There are several solvers available for integer linear program optimization, such as, Gurobi [1], CPLEX [2], GLPK [36], CBC [18], SCIP [5], Xpress [32]. We use the commercial state-of-the-art solver, Gurobi, for solving the Integer Linear Programs (ILPs). ILPs are NP-hard problems and are solved by using variants and extensions of Branch-and-Bound (BnB) method. In BnB method, the corresponding linear program, obtained by relaxing the integrality constraints on integer variables, is first solved by using the simplex or the interior point method. This gives a fractional solution. Branching is done on the fractional values, which gives more linear programs. Linear program optimizations are done and the branching is continued until an integer solution is found. The integer solution with the best cost acts as an incumbent solution and is used to prune other vertices of the BnB tree that can provably be shown to not have better cost than the current incumbent. Commercial state-of-the art solvers like Gurobi have highly optimized implementations

for solving ILPs. They fully exploit the latest mathematical and engineering improvements in the underlying methodologies to provide very fast solutions to linear/mixed-integer programs. Solvers like Gurobi are used for variety of cost and quality optimization purposes in various fields of optimization.

#### 6. Results

In this section, we discuss the energy savings obtained using the ILP methodology and the optimization times of the ILPs.

## 6.1 Energy-efficiency

Figure 3 shows the savings in energy consumption by using configurations selected by the MIN heuristic, MAX heuristic, and the proposed integer linear programming method when compared to the configuration with best execution time. The results are summary of benefits across 25 different chips. We consider 3 cases, corresponding to Figure 3a, 3b, 3c, respectively.

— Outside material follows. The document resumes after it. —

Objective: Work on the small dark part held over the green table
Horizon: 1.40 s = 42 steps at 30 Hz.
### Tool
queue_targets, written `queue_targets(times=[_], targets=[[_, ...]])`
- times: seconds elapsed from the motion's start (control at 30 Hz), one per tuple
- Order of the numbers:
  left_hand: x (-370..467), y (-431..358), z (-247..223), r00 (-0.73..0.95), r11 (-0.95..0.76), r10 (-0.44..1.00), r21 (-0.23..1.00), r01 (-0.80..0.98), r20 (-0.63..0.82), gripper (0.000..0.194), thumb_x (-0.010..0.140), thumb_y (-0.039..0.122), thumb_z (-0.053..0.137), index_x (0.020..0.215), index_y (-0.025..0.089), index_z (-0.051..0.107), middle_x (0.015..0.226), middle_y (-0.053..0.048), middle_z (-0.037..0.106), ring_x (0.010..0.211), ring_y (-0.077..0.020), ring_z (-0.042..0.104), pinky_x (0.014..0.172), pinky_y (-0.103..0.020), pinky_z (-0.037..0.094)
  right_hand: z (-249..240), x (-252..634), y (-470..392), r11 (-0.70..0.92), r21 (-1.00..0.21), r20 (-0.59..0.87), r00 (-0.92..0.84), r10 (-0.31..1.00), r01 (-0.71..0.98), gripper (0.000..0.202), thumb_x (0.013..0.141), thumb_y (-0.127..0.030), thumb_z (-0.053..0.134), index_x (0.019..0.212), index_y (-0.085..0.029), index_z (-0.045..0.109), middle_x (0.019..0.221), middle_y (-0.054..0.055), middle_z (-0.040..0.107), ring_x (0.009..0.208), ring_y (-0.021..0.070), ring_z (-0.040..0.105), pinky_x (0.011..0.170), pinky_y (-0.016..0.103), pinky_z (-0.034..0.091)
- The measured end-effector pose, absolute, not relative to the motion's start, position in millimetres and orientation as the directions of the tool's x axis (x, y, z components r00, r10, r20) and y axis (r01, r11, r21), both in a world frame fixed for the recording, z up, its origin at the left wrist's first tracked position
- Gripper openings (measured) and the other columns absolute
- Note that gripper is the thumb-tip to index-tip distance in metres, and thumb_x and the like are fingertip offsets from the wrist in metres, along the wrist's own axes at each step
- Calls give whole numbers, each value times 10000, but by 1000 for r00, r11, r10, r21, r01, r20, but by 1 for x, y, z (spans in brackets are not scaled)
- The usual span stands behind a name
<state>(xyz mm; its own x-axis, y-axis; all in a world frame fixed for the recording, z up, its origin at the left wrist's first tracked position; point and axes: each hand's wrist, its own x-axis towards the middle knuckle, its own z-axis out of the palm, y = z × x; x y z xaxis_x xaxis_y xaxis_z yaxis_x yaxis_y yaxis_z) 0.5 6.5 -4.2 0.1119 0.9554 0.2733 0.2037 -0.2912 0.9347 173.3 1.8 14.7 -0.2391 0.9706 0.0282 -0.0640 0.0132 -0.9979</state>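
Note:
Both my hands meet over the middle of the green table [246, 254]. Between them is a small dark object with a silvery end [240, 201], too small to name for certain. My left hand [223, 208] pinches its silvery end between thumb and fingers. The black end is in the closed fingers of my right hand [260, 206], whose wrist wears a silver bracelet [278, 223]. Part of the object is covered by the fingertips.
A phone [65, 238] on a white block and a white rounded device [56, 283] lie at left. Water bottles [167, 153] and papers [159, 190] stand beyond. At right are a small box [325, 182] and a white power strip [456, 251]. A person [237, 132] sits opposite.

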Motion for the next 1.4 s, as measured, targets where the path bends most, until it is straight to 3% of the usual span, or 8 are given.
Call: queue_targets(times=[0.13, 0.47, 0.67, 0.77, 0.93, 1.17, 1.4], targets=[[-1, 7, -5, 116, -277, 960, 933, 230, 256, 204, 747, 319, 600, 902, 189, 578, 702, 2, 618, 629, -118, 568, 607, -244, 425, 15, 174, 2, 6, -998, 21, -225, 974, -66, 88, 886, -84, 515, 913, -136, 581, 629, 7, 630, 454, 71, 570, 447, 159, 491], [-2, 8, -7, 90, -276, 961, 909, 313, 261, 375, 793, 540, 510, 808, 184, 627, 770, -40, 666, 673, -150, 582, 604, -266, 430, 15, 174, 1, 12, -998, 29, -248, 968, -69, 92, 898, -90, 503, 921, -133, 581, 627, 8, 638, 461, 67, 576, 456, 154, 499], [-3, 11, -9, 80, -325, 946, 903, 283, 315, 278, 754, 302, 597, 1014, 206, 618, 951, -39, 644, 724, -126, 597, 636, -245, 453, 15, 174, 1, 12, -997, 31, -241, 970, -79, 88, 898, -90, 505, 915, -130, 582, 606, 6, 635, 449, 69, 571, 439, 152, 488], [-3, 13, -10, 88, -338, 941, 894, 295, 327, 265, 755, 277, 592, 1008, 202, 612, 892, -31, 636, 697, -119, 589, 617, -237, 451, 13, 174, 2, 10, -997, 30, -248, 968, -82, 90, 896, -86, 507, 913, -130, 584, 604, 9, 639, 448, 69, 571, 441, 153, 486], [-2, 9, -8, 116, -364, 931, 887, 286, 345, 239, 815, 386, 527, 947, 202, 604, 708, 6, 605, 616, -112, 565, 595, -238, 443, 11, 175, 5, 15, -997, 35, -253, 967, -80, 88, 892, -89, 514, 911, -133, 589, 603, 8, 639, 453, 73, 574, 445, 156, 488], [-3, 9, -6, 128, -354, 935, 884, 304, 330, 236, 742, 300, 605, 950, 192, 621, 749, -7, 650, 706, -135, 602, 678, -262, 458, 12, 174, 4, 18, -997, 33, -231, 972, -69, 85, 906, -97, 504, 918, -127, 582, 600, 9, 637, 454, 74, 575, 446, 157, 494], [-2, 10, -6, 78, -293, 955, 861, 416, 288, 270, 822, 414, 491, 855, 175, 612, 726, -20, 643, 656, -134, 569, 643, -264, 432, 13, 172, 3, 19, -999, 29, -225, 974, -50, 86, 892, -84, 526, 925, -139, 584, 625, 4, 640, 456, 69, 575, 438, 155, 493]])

- 1. In this case, configuration with minimum energy consumption is sought using the three methods without any limit on the increase in execution time (i.e.  $tp \to \infty$ ).
  - miniMD The ILP method gives an average of 26% in energy savings, while the savings were 9.8% and 4.7% from MIN, and MAX heuristics, respectively.
  - **Jacobi** We obtain an average of 10.77% savings in energy consumption using the ILP method. On the other hand, MIN and MAX heuristics give energy savings of only 5.45% and 1.52%, respectively.

Although ILP gives significant savings in energy, it leads to significant increase in execution time. For instance, for miniMD there was an average of 74%, 10%, 156% increase in execution time with MIN, MAX heuristic, ILP, respectively. Therefore, we consider the following two cases in which there is a limit to the increase in execution time.

- 2. When the execution time is less than  $1.15 \times t_{min}$ , that is, tp=15%
  - miniMD We obtain an average of 4.8%, 4.4%, 18.4% savings in energy with MIN, MAX heuristic, ILP, respectively.
  - **Jacobi** An average of 2.9%, 1.5%, 8.6% savings in energy with MIN, MAX heuristic, ILP, respectively is obtained.
- 3. When the execution time is less than  $1.05 \times t_{min}$ , that is, tp = 5%
  - miniMD We obtain an average of 0.2%, 3.5%, 13.4% savings in energy with MIN, MAX heuristic, ILP, respectively.



Figure 3: Percentage savings in energy with MIN, MAX heuristics, and the ILP method for the two applications, miniMD and Jacobi3d, with respect to the configuration with best execution time. The bars correspond to the average benefits, while the vertical lines correspond to the minimum and maximum benefits obtained from the corresponding heuristic across the 25 chips. In (a), configuration that minimizes energy consumption is sought irrespective of penalty in execution time of the application. In (b) and (c), the best configuration that minimizes energy while the execution time penalty is less than 15% and 5%, respectively, is sought using the MIN, MAX heuristic, and ILP method.



Figure 4: An example of a configuration selected by the ILP optimization method for Jacobi application. Circle markers correspond to the cores selected by ILP. A total of 21 cores were selected by the ILP method. MIN, MAX heuristic selected 26, 27 cores, respectively.

• **Jacobi** An average of 1.6%, 1.2%, 6.4% savings in energy with MIN, MAX heuristic, ILP, respectively is achieved.

Since miniMD is a computationally intensive application, the number of cores in the optimal configuration selected for miniMD are more than the number of cores in the optimal configuration for Jacobi. In Jacobi, large number of cores lead to increase in the memory contention and hence are suboptimal. Figure 4 shows an example solution obtained from ILP optimization, MIN heuristic, and MAX heuristic.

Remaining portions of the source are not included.